Goya de Honor
Pepa Flores
La felicidad que viaja
en un rayo de luz
PEDRO PÉREZ HINOJOS (@pedrophinojos)
Pocas veces una ausencia ha estado más llena de alegría y de presencia que con la entrega del Goya de Honor a Pepa Flores (Málaga, 1948). Y no solo por las amorosas palabras que le dedicaron sus hijas, María, Tamara y Celia, encargadas de recoger el cabezón por ella. El alud de retrospectivas y recordatorios de su vida y de su obra desde que la Academia anunció su elección han hecho, al fin, justicia a su legado y su memoria. Y entre el reencuentro y el descubrimiento, el público y la crítica se han rendido a los pies de una artista absoluta. Es de lo que se trataba, y no de polemizar.
Porque, por si había alguna duda, Pepa Flores está “emocionada, contenta y superagradecida” con el premio, según aseguraron sus hijas.
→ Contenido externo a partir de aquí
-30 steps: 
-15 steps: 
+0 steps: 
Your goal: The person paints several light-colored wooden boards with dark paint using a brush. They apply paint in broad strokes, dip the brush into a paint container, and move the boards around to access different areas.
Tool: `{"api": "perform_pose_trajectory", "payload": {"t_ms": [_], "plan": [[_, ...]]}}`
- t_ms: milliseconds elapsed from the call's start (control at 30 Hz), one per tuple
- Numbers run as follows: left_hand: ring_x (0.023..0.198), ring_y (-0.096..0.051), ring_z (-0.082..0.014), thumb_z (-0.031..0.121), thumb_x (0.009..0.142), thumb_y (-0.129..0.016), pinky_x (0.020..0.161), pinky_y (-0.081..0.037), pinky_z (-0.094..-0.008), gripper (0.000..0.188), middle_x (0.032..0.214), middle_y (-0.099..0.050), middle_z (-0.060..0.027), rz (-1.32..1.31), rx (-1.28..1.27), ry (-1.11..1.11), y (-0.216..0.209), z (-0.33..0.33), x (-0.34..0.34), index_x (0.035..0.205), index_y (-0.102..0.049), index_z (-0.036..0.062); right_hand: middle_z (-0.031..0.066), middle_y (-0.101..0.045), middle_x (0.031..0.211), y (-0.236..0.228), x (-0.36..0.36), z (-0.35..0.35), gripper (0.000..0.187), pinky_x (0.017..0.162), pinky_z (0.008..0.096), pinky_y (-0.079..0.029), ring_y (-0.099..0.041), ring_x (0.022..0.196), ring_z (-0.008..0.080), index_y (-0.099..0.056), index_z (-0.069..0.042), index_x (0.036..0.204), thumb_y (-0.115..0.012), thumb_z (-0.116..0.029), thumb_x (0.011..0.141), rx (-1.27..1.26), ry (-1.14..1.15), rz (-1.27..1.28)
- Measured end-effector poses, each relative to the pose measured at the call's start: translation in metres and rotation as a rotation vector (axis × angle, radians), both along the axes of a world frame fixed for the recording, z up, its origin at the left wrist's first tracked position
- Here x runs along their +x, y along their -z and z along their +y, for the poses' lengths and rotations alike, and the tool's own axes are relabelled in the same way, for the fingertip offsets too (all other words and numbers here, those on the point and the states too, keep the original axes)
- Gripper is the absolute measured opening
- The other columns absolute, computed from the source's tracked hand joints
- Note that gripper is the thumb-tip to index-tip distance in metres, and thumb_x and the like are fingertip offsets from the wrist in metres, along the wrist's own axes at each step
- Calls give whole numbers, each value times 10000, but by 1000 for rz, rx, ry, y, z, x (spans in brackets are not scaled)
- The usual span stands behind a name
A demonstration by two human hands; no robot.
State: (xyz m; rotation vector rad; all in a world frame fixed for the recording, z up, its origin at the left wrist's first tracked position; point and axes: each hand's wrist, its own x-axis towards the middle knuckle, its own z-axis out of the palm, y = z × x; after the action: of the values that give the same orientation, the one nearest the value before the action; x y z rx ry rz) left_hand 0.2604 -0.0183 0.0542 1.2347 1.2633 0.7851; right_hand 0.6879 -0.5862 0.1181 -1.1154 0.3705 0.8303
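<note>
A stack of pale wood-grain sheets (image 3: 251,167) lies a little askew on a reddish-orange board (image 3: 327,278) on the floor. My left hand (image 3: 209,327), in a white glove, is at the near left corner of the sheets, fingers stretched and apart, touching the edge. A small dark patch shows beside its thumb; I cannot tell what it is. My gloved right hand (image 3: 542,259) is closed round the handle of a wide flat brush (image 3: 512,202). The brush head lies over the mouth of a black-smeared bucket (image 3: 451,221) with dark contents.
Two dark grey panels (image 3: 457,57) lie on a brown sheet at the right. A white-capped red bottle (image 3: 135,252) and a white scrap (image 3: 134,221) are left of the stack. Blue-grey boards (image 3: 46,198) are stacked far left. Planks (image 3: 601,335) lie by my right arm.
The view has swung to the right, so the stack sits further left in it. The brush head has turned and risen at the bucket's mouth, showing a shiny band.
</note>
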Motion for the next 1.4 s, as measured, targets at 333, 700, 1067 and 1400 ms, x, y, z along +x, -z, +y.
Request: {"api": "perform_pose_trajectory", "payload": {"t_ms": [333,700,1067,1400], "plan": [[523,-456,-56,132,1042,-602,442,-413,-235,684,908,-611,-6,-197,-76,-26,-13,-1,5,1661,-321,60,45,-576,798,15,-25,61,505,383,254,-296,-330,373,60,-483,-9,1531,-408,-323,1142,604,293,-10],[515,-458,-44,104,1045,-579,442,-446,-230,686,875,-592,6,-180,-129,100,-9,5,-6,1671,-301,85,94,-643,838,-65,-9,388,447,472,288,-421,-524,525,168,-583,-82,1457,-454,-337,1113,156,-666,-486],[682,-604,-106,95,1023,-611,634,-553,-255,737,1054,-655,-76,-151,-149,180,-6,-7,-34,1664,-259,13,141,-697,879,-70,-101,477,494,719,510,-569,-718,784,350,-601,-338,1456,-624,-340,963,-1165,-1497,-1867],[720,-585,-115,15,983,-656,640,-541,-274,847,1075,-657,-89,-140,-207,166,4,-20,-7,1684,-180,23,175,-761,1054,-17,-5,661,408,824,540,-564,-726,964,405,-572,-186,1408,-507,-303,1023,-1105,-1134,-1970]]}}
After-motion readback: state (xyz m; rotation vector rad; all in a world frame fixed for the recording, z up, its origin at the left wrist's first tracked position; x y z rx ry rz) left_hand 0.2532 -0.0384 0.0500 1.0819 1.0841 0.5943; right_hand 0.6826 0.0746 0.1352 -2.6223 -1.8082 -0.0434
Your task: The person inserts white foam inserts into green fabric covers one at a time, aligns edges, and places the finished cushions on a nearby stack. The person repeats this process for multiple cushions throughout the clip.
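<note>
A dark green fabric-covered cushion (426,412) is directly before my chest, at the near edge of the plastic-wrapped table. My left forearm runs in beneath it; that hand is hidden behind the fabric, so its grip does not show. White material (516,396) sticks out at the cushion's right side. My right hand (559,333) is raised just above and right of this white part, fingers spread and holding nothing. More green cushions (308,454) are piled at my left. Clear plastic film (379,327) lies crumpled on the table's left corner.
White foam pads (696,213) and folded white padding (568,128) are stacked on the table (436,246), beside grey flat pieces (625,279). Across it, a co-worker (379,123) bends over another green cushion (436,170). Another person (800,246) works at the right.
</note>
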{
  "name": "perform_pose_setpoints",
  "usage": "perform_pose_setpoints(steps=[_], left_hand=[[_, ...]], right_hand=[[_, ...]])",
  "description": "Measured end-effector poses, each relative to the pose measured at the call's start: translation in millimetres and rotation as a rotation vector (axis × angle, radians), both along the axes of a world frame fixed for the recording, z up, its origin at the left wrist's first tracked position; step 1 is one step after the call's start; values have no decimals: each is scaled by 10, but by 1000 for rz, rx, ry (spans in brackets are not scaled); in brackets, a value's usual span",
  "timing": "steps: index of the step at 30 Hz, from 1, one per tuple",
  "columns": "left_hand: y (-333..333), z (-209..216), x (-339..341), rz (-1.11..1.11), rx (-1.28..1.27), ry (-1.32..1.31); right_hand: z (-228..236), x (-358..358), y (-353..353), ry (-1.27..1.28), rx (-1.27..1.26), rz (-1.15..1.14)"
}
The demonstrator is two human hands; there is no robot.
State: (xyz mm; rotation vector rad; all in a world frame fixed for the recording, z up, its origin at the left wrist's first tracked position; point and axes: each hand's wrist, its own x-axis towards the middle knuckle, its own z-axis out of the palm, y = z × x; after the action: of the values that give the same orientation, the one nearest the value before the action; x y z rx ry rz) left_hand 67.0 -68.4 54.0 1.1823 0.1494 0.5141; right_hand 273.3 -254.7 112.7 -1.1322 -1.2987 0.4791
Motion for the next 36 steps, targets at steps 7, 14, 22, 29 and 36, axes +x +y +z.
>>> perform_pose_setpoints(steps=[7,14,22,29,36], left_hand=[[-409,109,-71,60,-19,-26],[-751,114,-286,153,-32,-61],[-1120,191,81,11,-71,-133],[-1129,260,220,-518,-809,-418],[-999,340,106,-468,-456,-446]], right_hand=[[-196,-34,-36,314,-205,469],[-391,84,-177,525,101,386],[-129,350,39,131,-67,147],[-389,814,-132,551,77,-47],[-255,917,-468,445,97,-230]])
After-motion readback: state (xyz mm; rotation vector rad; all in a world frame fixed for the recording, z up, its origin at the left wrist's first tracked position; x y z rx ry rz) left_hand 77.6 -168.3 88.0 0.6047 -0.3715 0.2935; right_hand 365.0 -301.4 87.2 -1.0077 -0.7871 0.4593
Pero desea disfrutar de él en ese “lugar tranquilo y en calma” donde la actriz y cantante malagueña protege su vida y agranda su leyenda desde hace 30 años.
Más que merecido tiene el derecho a esa vida apartada de los focos tras el exceso de exposición y explotación que le arrebató su infancia allá por los años sesenta, cuando fue convertida en mucho más que una niña prodigio de la música y el cine españoles. Aquella cría nacida en el modesto barrio malagueño de Capuchinos, rebautizada como Marisol, ejerció de perfecta aunque involuntaria embajadora de una España que trataba de abrirse al mundo.
Su marcado acento andaluz y su querencia por la copla y el flamenco contrastaban con sus ojos celestes y su cabello claro –sus pigmaliones no dudaron en teñirlo para aclararlo aún más. Se trataba, en fin, de una perfecta mezcla para estimular el orgullo patrio en pleno desarrollismo y persuadir a los europeos de que, al menos, podíamos llegar a ser tan rubios y pálidos como ellos. Un rayo de luz, Ha llegado un ángel, Tómbola, Rumbo a Río o Las cuatro bodas de Marisol fueron algunas de las películas con las que la cría arrasó en taquilla y se transformó en todo un fenómeno social.
Con el cambio de década, y tras ser obligada a estirar todo lo posible su niñez y adolescencia, Marisol desapareció y en su lugar se hizo carne mortal Pepa Flores, una mujer deseosa de tomar las riendas de su destino vital y profesional. Pero no todo el mundo supo o quiso entender este cambio inevitable, en el que también dejó huella su segundo marido y padre de sus hijas, Antonio Gades.
A finales de los setenta y comienzos de los ochenta, Pepa Flores cuajó sus mejores papeles en cine. Los días pasados (1978), a las órdenes de Mario Camus, y Bodas de sangre (1981) y Carmen (1983), dirigidas por Carlos Saura, así como su papel protagonista en la serie Proceso a Mariano Pineda (1984) fueron sus trabajos más distinguidos. Pero justamente al acabar ese ciclo, que parecía preludiar uno más prolongado y triunfal en su madurez, Pepa Flores decidió abandonar su carrera y la vida pública.
Y así, hasta que sus tres hijas acudieron en su nombre a recoger su Goya, entregado a su vez en su querida Málaga. Aunque el premio mayor para Pepa Flores fue el que le recordaron María, Tamara y Celia: “Aunque no te lo creas, has hecho feliz a muchísima gente”. Imposible aspirar a ser responsable de algo mejor.